Introducing a new research project from the Police Foundation
What’s the best way to deliver local policing? How should police forces configure resources, design processes and organise tasks and responsibilities to keep communities safe, respond to local need and provide value for money? What operating models not only meet today’s demand profile but can help the service develop the capabilities it will need tomorrow?
Perhaps surprisingly, policing does not have a consensus answer to these questions. There are no clearly drawn lines of debate about the pros and cons of different organisational structures, and little hard evidence about which local policing models work ‘best’. In fact, across the country, local policing – comprising four basic components of response, neighbourhood policing, local investigation and public protection, along with various supporting functions – is delivered in myriad ways and (within some forces at least) has been subject to near continual change and remodelling over recent years, with no clear sign of a preferred ‘industry standard’ emerging.
This is in marked contrast to the early years of the millenium when, responding to the New Labour agenda, the police service organised itself into a relatively consistent and formalised set of Basic Command Units (BCUs), through which most routine police work was delivered. BCUs, and the consistency they represented, began to recede, however, under the Coalition and Conservative governments as austerity, hands-off localism and shifting public safety priorities gave police chiefs the freedom and imperative to experiment with different ways of doing things.
Notably, however, the cycles of innovation and reinvention have continued to play-out ever since – and show no sign of letting up (the data indicates a peak in remodelling activity around 2016/17, slowing to 2020/21, but since accelerating again). This suggests much about the shifting context of the last decade, and about the suitability of some of those initial redesigns. But it also hints at the systemic incentives for change over stability baked into policing’s leadership, governance, funding arrangements and culture. Perhaps, above all, it points to a deficit of proper evaluation, that means that oscillations between versions of localisation and centralisation, specialism and generalisation, civilianisation and de-civilianisation, continue to proliferate.
To illustrate, workforce data shows that, as of March 2023, the proportion of local officers that police forces assigned to response policing roles ranged between 75 and zero per cent. The proportion designated as neighbourhood policing varied between 89 and ten per cent. The allocation for dedicated local investigation teams varied from 30 to zero per cent, and for public protection units, from 29 to zero percent. This does not mean, of course, that forces (necessarily) provide more or less (or better or worse) functionality in these areas, just that they have chosen very different strategies for combining or dividing local policing tasks, roles and remits, and have organised their workforce accordingly.
The same data sets indicate the frequency and nature of the changes made in each police force over time, which varies considerably. Since 2012, there have been more than 100 abrupt, year-on-year shifts in functional officer allocations within police forces, indicative of significant remodelling activity.

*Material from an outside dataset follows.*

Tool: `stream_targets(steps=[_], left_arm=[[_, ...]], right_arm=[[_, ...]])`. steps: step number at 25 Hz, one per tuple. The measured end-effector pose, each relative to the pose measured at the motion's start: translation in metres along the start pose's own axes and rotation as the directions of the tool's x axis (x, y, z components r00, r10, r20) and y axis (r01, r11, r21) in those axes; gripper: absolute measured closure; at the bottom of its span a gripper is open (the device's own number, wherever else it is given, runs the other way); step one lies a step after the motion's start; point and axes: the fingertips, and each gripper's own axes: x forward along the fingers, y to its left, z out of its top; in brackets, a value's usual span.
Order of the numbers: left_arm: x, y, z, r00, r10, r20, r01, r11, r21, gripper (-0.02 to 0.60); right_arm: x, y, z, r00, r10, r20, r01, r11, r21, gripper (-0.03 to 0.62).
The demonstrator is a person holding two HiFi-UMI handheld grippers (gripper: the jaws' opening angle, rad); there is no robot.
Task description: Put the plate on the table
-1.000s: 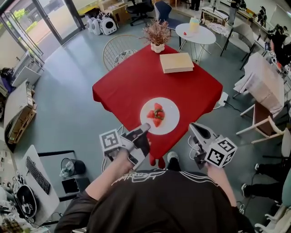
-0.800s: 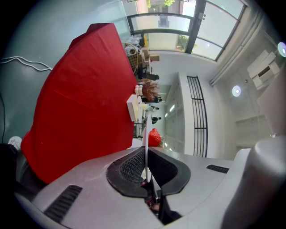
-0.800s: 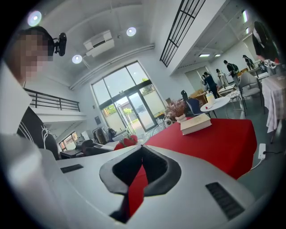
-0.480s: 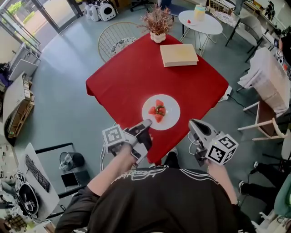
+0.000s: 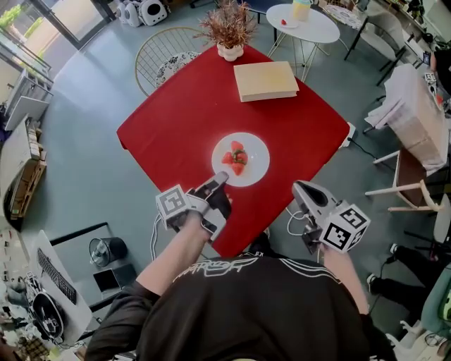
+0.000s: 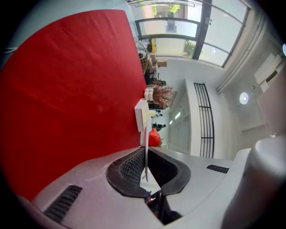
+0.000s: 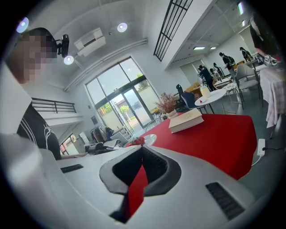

About a half of these involved a large-scale shift of personnel between neighbourhood policing and response designations, with about equal numbers going in each direction. There have also been multiple examples of sizeable shifts in and out of these functions, to and from dedicated local investigation teams, as well as less frequent movements in and out of public protection specialisms.
Each change represents a leadership decision to redesign the way the force conducts its local business. Each shift has its own set of imperatives, intentions and consequences. Notably, about a quarter of them appear to have been reversed within three years.
These organisational design decisions, and their rationales and outcomes, form the subject of a new Police Foundation research project. In it we will seek to:
- Describe and codify the variety of local police operating models being practised across England and Wales, explain why they have developed and explore the rationales behind them.
- Investigate what can be concluded about the strengths and weaknesses of different approaches.
- Look, in-depth, at the way policing models enable and constrain police practitioners working in the four functional areas.
- Explore what can be learned from the way local policing is organised in other countries.
- And finally, assess the suitability of different design options against future policing challenges, drawing on the analysis presented in our Strategic Review of Policing in England and Wales.
We have already started the work and published an introductory paper setting out more details of the workforce data analysis described above and reflecting on initial conversations with senior system-level stakeholders. There is also a supplementary slide pack showing how each force local policing model has developed over time and comparing its current configuration against others.
In the next phase we want to hear directly from police forces about their histories of change and continuity, the rationales and imperatives behind various phases of redesign; about what has been learned, and what is coming next.